After our MNS family night around Kubah National Park's celebrated frog pond (February 22-23, 2014), Ryan got a late-night lift home with Hans while I stayed on with Yeo for a bit of morning birding. There weren't a lot of birds about, as it happened, but in the daylight I could at least appreciate the vegetation: things like the bicycle-wheel leaves of the common Fan Palm (Licuala sp).
Once again, I felt the lack of a handy botanist keenly. What are these handsome red berries?
How about this attractive spike of yellow flowers, growing along the road edge? A monocot of some sort, I presume?

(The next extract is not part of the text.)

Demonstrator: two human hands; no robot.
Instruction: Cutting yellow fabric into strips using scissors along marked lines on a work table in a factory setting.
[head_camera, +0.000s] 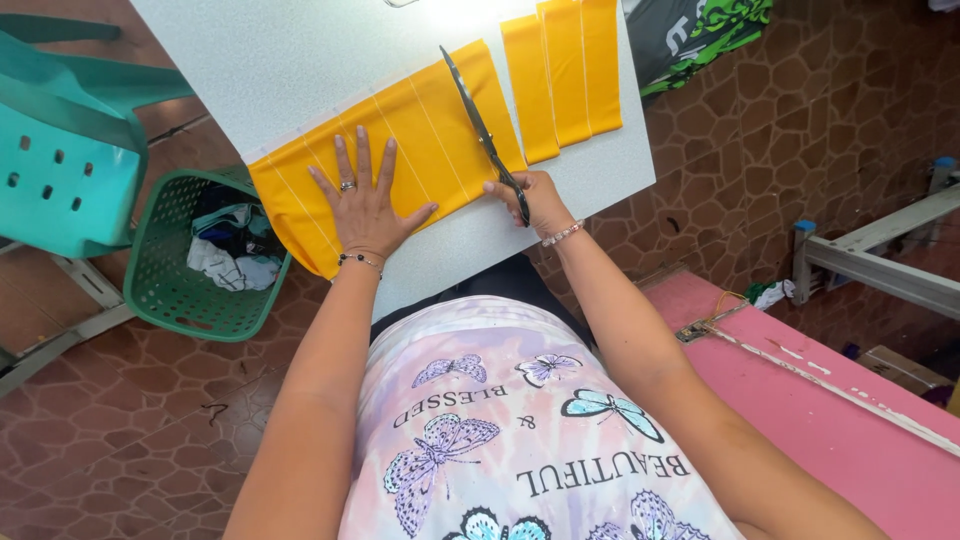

This may be Spindle Ginger (Hornstedtia havilandii). According to Lamb et al., A Guide to the Gingers of Borneo (Natural History Publications (Borneo), 2013), skippers (like the unobtrusive little butterfly in this photo) cannot reach the plant's pollen and so act, intentionally or otherwise, as nectar thieves, feeding at the flowers but not pollinating them.

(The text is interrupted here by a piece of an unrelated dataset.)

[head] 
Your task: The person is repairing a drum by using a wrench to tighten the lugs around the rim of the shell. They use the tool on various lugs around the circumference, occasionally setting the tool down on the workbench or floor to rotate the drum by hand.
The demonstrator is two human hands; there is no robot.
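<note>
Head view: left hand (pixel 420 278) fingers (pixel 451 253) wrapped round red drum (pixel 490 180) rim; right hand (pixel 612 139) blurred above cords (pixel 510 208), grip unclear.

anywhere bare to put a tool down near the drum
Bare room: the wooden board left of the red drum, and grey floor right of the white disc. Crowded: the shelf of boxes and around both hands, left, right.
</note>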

With Yeo as a companion, I can always count on seeing things I would probably have missed otherwise. The Indian Cuckoo (Cuculus micropterus) is a bird that I hear almost everywhere in Malaysia (its four-note song vaguely recalls the opening theme of Beethoven's Fifth Symphony), but it is frustratingly difficult to spot. Despite considerable efforts I had never actually set eyes on one. For Yeo, of course, spotting this bird, calling from the crown of a tree, was no problem at all.
Also high overhead was this Black-eared Pygmy Squirrel (Nannosciurus melanotis), sprawled against a tree trunk in typical fashion.

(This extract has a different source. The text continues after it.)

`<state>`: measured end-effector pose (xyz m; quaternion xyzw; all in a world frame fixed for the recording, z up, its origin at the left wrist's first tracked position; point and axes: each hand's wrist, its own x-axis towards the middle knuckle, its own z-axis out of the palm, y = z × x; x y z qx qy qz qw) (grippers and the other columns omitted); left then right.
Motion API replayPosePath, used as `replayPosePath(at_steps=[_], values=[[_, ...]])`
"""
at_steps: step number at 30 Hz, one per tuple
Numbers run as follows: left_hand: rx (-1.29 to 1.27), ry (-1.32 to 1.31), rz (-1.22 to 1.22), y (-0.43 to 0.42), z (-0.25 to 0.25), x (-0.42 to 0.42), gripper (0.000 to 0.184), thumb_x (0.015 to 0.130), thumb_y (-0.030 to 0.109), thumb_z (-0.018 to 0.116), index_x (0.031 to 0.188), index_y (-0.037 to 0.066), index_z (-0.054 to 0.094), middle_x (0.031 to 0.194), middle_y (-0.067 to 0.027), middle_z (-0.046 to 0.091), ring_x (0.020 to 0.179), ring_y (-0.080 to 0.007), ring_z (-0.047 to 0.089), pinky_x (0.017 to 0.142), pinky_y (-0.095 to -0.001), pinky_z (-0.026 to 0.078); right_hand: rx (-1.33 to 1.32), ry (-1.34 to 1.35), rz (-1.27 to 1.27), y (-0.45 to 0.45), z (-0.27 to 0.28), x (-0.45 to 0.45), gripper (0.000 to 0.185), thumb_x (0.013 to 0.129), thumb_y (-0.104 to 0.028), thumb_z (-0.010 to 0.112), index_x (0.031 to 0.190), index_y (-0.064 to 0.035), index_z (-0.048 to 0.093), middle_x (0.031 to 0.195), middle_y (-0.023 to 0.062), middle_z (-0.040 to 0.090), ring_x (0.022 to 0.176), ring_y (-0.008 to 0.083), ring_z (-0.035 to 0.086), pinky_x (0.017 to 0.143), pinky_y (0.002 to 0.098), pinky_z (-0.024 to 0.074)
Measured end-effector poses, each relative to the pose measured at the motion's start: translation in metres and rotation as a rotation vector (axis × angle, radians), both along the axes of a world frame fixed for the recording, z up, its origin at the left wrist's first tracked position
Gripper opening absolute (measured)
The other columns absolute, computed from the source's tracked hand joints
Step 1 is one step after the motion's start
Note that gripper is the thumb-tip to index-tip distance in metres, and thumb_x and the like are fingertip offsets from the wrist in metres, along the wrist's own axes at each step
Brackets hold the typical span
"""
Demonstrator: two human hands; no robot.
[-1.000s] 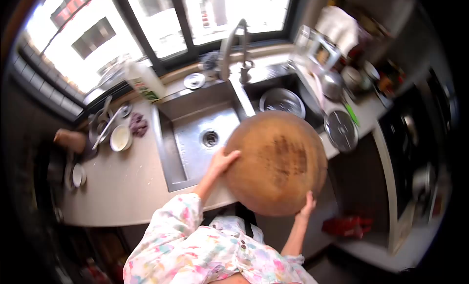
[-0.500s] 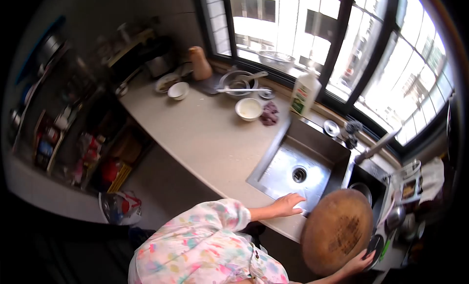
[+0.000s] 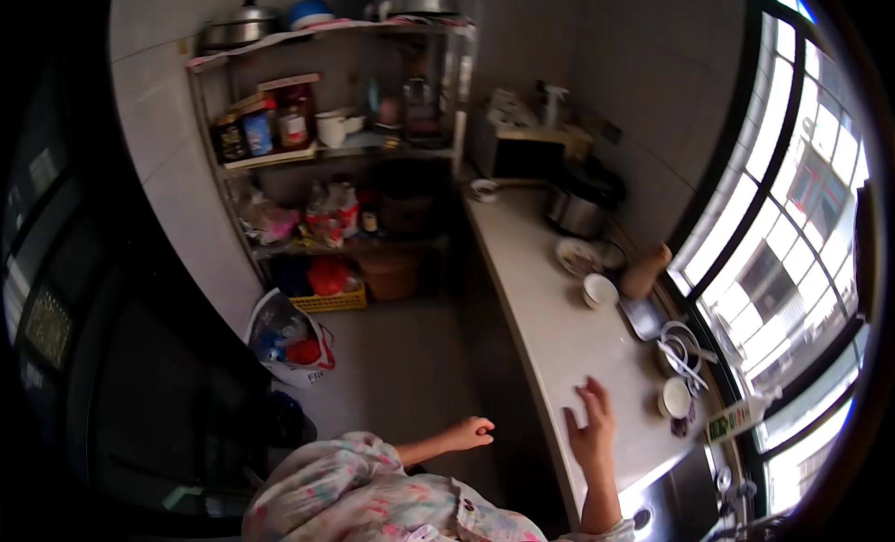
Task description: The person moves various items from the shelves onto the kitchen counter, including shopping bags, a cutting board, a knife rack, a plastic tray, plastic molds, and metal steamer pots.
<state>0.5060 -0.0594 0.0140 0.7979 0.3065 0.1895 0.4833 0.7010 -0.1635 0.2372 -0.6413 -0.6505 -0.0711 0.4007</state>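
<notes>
My left hand [image 3: 469, 434] is in front of my body, over the floor beside the counter's front edge, with its fingers curled in and nothing visible in them. Raised above the pale counter [image 3: 531, 304], my right hand [image 3: 593, 421] has its fingers spread and holds nothing. To the right of it are a white bowl [image 3: 675, 398] and a small purple heap [image 3: 682, 423]. Part of the metal sink [image 3: 679, 500] shows at the lower right. The round wooden board is out of view.
A metal shelf rack [image 3: 345, 155] with pots, jars and bags stands at the back. Near it on the floor is a white bag [image 3: 289, 342]. Along the counter are a rice cooker [image 3: 580, 205], another white bowl [image 3: 599, 291], a squash [image 3: 643, 274] and a white bottle [image 3: 741, 417].
The view has swung left from the sink to the shelves. My right hand has let go of the round board, which has left the view. My left hand's fingers have curled in.
</notes>
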Motion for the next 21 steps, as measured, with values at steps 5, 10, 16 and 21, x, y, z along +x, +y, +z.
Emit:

Identifying members of the "crow" group of Danaiine butterflies can be tricky, especially considering that there are other butterflies (and moths) that mimic them. The absence of a complete guide to Bornean butterflies doesn't help. Nonethless, I am going to go out on a limb and suggest that this butterfly, picking up salts from the sweat of human palms along the guard rail at the frog pond, is a Malayan Crow (Euploea camaralzeman scudderi).
This forest-floor butterfly is one of the Barons (Euthalia sp.), possibly E. aconthea.
Yeo has an excellent ear. Otherwise, we would never have found this Grey-chested Jungle Flycatcher (Rhinomyias umbratilis), an uncommon and inconspicuous bird. Getting as decent look required a bit of careful pursuit through the undergrowth.
The Yellow-rumped Flowerpecker (Prionochilus xanthopygius), a common Borneo endemic, is usually much easier to find.
As the heat of the day set in and the birds quieted down, there was not much left to see except for the water striders (Family Gerridae) skating, as they always do, over the surface of the frog pond.